I love to gather new training tips, strategies, philosophies, and ideas. Some runners do this because they are looking for the “magic bullet” that will allow them to run farther, faster, and with less effort. I’m more of a Quenton Cassidy follower.
“What was the secret, they wanted to know; in a thousand different ways they wanted to know The Secret. And not one of them was prepared, truly prepared to believe that it had not so much to do with chemicals and zippy mental tricks as with that most unprofound and sometimes heart-rending process of removing, molecule by molecule, the very tough rubber that comprised the bottoms of his training shoes. The Trial of Miles, Miles of Trials” (Parker).
But I do love to study the science of training. To learn the most effective way to run my “Trial of Miles, Miles of Trials,” I purchased Matt Fitzgerald’s book, Brain Training for Runners, recently to see if I could find anything new and useful. His training plans are shockingly similar to the Daniels’ Formula (he did state the fact they they are based on Daniels’ work) that I’ve referenced previously. Fitzgerald also bangs the core strengthening and dynamic stretching (instead of static stretching) drums, but these are not really new concepts any more. Despite this, I found the book to be very interesting to read and found several tweaks that I plan to make to my training. I’m excited to incorporate his training principles in my next cycle.

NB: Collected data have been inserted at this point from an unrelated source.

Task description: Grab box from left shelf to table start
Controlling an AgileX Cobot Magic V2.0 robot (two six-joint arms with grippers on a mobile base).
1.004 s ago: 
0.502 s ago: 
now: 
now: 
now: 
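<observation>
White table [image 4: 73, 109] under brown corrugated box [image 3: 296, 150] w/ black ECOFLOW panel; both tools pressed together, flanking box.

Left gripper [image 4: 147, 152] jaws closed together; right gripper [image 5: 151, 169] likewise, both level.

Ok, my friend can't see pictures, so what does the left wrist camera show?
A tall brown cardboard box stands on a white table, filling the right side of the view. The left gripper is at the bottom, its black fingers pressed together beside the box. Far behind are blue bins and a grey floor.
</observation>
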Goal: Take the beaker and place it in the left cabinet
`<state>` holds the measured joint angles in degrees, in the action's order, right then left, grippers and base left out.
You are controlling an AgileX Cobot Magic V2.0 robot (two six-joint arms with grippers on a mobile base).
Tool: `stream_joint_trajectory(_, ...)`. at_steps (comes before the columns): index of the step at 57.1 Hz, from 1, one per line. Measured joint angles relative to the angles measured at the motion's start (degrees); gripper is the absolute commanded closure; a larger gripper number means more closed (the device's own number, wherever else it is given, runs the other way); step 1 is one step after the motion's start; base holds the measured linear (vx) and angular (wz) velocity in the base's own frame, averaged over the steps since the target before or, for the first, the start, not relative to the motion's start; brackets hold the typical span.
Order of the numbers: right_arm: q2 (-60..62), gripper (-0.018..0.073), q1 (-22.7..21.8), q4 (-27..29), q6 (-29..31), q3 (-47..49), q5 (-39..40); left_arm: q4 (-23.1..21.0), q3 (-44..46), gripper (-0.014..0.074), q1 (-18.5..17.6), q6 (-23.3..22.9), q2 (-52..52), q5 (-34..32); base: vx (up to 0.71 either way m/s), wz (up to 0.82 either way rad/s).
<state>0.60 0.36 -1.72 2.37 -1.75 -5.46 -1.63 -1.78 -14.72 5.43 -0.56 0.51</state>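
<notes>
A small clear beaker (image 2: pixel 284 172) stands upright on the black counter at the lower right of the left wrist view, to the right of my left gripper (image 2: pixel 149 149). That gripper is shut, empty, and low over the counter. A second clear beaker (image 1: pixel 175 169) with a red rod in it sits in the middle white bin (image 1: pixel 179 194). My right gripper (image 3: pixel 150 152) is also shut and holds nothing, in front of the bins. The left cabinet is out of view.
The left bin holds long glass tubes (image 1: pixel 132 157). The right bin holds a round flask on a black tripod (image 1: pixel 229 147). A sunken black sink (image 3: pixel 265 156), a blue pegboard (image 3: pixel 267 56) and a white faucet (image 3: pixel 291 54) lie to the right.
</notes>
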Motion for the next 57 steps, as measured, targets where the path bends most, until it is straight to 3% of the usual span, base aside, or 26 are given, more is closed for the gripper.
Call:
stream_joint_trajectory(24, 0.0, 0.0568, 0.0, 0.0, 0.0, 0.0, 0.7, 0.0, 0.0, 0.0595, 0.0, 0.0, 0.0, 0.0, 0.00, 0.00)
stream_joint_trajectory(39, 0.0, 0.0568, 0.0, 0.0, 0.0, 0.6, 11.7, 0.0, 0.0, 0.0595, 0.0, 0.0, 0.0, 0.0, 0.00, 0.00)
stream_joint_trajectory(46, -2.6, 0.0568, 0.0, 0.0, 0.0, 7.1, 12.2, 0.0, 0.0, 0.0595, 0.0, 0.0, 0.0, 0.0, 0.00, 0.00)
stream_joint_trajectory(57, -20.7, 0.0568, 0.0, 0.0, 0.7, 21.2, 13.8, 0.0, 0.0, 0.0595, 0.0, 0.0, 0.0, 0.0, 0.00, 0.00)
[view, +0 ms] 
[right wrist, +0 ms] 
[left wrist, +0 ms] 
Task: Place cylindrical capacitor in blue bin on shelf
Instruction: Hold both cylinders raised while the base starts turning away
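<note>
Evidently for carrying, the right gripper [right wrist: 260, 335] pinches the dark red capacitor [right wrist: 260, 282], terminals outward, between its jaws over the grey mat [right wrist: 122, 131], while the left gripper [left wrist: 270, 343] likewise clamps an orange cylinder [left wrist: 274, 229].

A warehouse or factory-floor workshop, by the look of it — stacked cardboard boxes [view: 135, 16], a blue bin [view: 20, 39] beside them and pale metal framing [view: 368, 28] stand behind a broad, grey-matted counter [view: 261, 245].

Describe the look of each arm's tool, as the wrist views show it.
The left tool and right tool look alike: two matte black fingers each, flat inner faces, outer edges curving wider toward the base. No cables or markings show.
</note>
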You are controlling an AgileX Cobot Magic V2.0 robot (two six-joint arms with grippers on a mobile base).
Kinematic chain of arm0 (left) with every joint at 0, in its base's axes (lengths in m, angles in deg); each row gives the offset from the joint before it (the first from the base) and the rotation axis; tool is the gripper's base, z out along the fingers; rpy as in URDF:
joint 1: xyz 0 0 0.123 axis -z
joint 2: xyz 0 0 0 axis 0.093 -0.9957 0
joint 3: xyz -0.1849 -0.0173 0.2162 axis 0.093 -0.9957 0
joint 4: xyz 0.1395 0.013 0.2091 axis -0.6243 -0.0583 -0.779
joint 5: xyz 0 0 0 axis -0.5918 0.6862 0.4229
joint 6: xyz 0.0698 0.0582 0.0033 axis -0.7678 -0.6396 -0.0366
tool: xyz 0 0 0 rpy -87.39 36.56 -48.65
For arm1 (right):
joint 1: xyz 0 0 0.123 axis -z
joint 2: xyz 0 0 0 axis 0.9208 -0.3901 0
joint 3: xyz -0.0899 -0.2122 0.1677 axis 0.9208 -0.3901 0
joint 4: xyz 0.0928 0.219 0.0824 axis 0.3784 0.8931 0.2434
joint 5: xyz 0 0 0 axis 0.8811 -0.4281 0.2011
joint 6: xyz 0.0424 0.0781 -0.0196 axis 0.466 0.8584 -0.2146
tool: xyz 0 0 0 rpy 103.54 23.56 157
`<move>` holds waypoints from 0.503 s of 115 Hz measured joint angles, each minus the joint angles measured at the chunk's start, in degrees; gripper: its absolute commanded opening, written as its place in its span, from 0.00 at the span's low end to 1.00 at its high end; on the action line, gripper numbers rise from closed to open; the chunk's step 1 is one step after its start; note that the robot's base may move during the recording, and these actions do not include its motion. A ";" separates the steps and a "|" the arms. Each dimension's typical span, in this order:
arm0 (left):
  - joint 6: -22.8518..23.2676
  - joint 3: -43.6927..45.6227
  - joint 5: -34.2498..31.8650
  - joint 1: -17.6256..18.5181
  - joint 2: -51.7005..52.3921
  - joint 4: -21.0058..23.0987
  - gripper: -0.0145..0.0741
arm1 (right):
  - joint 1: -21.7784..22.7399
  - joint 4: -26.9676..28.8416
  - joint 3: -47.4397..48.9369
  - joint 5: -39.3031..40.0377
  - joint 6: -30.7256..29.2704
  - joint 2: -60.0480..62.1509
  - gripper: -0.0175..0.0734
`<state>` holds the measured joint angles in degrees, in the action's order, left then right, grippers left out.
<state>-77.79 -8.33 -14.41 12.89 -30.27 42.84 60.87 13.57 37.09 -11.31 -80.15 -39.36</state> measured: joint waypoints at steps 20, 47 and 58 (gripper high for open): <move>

The premise of the book is that our running performance is not limited by our lungs, our heart, or our muscles. Fitzgerald uses the latest scientific studies to prove that our performance is limited by the brain acting as a sort of governor that will hold our bodies back from the edge of catastrophic failure. He structures the training to re-teach the brain both where our limits truly are and how to more efficiently activate the muscles themselves.
This first lesson, teaching the brain our true limits, is based on the concept that “… fatigue is a self-protective mechanism that the brain uses to prevent a catastrophic loss of homeostasis from occurring during exercise” (Fitzgerald 47). This idea is in opposition to the thought that fatigue is caused by an accumulation of lactic acid, a depletion of glycogen, muscle damage, etc. Many of these are cited as causes of fatigue in various running literature. Fitzgerald cites newer research that prove these causes don’t fully explain why we slow down. For example, recent studies like this and this seem to indicate that glycogen depletion doesn’t cause fatigue as much as the brain’s perception of glycogen levels does. Fitzgerald backs up his ideas with similar research.
As I was discussing this idea with a friend, he became concerned. “Isn’t it dangerous to try to ‘trick’ your brain’s protective measures?” The book doesn’t try to trick the brain, though. It does teach the brain how to have a more perceptive gauge. “The more times you experience running fatigue, the more your brain learns about how long your body can sustain any given running pace” (Fitzgerald 51). This totally agrees with Quenton Cassidy’s “training secret” above. Your brain learns more about your limits by pushing against them more often. To do this, Fitzgerald’s training plans incorporate several quality workouts each week that feature race pace and faster. He also (among other things) suggests occasionally performing a long run while slightly glycogen depleted.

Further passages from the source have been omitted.